**WORK INSTRUCTION:**
Every record must be restated exactly. Drop the images.

Dataset entries
——

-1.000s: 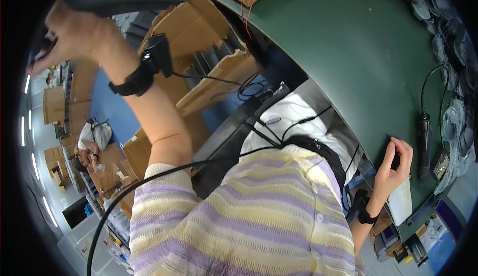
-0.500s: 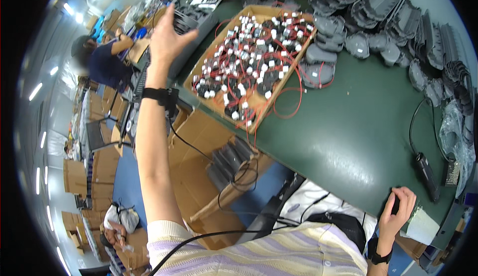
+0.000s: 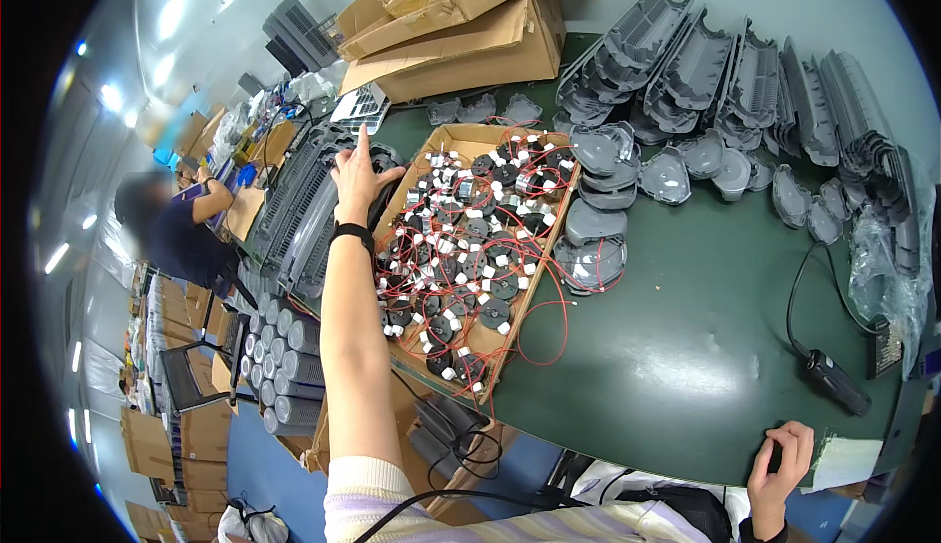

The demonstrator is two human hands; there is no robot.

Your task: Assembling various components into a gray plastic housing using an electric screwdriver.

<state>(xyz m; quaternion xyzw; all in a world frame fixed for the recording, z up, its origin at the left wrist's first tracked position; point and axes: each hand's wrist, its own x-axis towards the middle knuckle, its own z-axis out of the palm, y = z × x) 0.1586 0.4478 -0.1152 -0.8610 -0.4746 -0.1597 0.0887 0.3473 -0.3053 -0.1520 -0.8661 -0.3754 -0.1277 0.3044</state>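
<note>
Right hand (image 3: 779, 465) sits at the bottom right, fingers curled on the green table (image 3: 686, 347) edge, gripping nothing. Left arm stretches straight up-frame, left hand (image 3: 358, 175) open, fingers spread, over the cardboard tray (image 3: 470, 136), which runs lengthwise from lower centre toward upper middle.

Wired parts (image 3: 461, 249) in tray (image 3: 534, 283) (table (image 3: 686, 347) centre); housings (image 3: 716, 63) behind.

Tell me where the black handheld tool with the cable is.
In the head view, the black handheld tool lies on the green table's right side, just above the right hand.
</note>
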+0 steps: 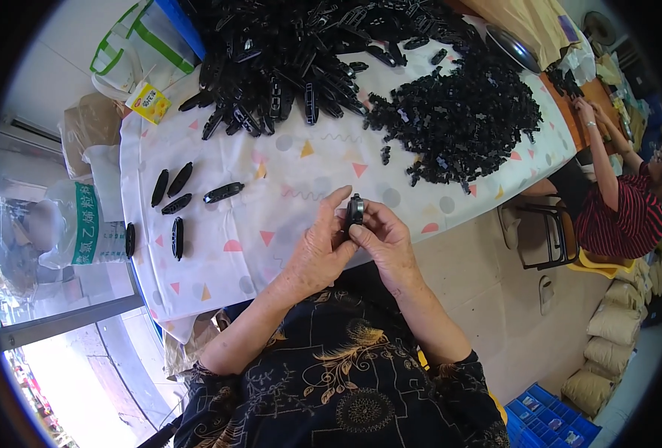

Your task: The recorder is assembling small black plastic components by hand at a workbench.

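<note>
Both hands meet over the near edge of the table, around one elongated black plastic part (356, 211) held upright. My left hand (318, 250) grips its left side, with the index finger raised beside its top. My right hand (385, 237) pinches it from the right, thumb across its lower front. Fingers hide much of the part. To the left on the cloth lie several similar long black parts (178, 237), spaced apart. Beyond the hands rises a big pile of the long parts (271, 63), and right of it a heap of small black pieces (465, 112).
A patterned white tablecloth (226, 216) covers the table. At the far left are a yellow packet (149, 103) and a white-green bag (140, 56). A person in a striped top (619, 209) sits at the right, hands over black pieces. Sacks (611, 336) and blue crates (548, 418) stand lower right.
</note>
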The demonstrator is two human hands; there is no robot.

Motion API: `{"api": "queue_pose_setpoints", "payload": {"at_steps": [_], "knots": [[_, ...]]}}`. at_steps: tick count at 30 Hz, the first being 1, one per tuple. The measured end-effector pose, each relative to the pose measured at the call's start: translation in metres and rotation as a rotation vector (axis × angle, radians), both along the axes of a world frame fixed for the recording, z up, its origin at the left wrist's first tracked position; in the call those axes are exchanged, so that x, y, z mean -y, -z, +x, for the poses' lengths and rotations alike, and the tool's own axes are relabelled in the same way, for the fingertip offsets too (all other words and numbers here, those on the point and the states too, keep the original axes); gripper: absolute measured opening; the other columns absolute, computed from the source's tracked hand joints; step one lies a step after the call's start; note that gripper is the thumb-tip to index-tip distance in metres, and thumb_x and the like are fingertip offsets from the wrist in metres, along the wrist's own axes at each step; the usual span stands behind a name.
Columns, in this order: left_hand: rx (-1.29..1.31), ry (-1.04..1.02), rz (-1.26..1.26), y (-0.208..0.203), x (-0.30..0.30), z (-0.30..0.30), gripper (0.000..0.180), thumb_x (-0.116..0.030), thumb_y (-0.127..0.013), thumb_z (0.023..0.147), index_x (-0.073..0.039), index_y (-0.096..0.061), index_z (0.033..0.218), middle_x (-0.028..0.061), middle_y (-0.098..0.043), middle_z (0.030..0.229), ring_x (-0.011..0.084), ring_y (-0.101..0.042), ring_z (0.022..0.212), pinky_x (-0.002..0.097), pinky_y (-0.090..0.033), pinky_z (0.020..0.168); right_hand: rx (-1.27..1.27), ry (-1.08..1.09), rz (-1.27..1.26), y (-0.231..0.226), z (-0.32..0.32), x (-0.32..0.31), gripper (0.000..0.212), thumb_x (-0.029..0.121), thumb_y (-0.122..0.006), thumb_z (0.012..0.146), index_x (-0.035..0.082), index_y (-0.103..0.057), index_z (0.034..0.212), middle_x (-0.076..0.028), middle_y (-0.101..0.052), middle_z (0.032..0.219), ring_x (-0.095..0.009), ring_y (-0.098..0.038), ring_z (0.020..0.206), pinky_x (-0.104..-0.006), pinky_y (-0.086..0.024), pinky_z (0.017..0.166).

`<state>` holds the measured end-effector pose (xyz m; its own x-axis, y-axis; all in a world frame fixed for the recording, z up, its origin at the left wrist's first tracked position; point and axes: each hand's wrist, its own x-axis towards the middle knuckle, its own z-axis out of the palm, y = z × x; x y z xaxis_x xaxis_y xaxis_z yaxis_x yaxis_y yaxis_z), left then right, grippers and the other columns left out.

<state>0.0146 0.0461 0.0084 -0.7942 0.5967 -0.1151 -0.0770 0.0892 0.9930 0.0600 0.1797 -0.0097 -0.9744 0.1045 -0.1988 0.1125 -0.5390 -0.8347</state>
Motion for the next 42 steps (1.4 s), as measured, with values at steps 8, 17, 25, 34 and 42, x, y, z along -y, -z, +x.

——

**RESPONSE TO THE EXERCISE:**
-1.000s: 
-0.500s: 
+0.000s: 

The demonstrator is two human hands; there is no robot.

Your task: Assembling various components into a gray plastic housing using an electric screwdriver.

<state>(xyz m; quaternion xyzw; all in a world frame fixed for the recording, z up, its origin at the left wrist's first tracked position; point and axes: each hand's wrist, its own x-axis towards the middle knuckle, its own z-axis out of the palm, y = z × x) 0.1586 0.4478 -0.1152 -0.8610 -0.4746 -0.1597 0.0887 0.3473 -0.3053 -0.1520 -0.8661 -0.3754 -0.1277 0.3044</state>
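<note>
Right hand (image 3: 779, 465) sits at the bottom right, fingers curled on the green table (image 3: 686, 347) edge, gripping nothing. Left arm stretches straight up-frame, left hand (image 3: 358, 175) open, fingers spread, over the cardboard tray (image 3: 470, 136), which runs lengthwise from lower centre toward upper middle.

Wired parts (image 3: 461, 249) in tray (image 3: 534, 283) (table (image 3: 686, 347) centre); housings (image 3: 716, 63) behind.

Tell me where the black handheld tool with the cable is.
In the head view, the black handheld tool lies on the green table's right side, just above the right hand.
</note>
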+0 steps: 

Your task: The recorder is assembling small black plastic components by hand at a workbench.

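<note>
Both hands meet over the near edge of the table, around one elongated black plastic part (356, 211) held upright. My left hand (318, 250) grips its left side, with the index finger raised beside its top. My right hand (385, 237) pinches it from the right, thumb across its lower front. Fingers hide much of the part. To the left on the cloth lie several similar long black parts (178, 237), spaced apart. Beyond the hands rises a big pile of the long parts (271, 63), and right of it a heap of small black pieces (465, 112).
A patterned white tablecloth (226, 216) covers the table. At the far left are a yellow packet (149, 103) and a white-green bag (140, 56). A person in a striped top (619, 209) sits at the right, hands over black pieces. Sacks (611, 336) and blue crates (548, 418) stand lower right.
</note>
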The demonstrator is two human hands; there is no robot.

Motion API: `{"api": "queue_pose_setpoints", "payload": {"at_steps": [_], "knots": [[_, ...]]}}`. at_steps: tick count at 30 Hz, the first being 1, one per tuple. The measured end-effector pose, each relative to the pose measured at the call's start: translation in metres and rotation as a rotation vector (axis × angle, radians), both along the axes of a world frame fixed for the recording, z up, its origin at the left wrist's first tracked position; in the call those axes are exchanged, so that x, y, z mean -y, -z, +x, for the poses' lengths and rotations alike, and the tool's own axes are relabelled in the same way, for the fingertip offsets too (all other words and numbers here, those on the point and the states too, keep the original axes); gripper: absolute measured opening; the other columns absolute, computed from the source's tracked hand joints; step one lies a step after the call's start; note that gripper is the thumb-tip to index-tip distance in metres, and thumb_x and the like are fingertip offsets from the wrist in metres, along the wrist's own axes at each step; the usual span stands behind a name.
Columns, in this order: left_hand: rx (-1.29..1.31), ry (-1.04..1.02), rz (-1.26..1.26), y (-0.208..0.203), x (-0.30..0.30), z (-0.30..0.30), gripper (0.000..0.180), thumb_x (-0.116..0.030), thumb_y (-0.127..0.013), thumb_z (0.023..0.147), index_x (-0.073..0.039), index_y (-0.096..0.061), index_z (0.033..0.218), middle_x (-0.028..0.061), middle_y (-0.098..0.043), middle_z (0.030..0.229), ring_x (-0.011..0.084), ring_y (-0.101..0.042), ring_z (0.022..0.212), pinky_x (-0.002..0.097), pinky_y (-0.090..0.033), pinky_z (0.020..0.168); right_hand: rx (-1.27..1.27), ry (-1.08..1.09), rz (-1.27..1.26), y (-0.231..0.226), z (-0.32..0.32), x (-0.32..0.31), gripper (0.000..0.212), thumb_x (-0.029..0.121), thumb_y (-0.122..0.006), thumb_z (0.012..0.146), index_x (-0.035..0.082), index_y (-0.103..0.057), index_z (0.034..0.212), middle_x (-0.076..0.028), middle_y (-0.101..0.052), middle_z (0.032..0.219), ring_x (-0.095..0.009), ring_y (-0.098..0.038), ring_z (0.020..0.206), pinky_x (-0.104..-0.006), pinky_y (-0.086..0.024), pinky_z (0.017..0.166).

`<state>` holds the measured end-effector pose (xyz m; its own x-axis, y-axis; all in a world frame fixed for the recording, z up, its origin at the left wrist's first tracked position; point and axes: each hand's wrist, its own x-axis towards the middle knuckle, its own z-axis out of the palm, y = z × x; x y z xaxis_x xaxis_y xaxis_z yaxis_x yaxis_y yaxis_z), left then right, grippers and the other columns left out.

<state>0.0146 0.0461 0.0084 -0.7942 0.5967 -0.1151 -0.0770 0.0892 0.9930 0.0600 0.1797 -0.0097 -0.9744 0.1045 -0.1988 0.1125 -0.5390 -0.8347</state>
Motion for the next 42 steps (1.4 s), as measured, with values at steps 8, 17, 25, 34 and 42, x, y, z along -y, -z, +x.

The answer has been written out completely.